Your instructions
Copy the listing in full and exactly, omitting its images.

Raw data
---------------
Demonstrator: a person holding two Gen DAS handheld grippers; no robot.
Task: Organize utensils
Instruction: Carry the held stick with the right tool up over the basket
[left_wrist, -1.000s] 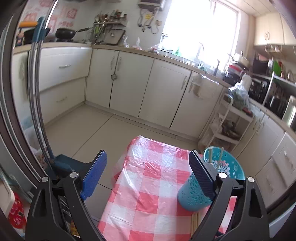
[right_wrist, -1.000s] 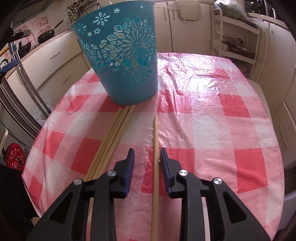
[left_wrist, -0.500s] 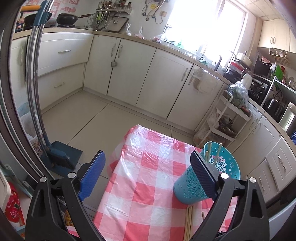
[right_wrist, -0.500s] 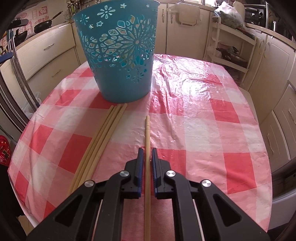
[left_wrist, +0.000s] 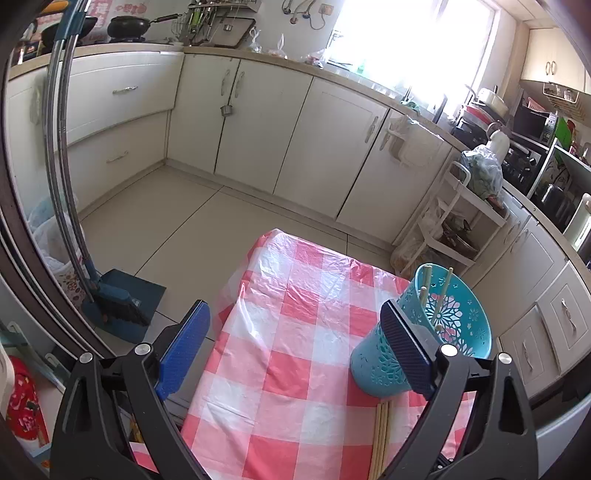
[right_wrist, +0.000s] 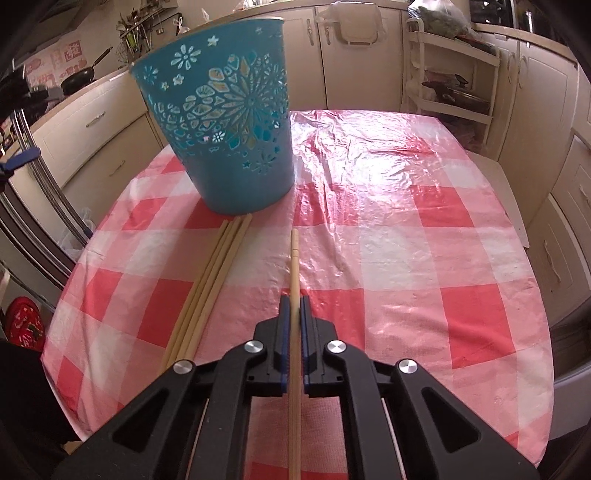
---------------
Worked solution
Demonstrator: a person holding two Gen DAS handheld grippers; no robot.
Task: Organize utensils
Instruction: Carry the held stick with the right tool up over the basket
[left_wrist, -1.000s] 
[right_wrist, -1.000s] 
[left_wrist, -0.500s] 
[right_wrist, -0.500s] 
[left_wrist, +0.000s] 
[right_wrist, +0.000s] 

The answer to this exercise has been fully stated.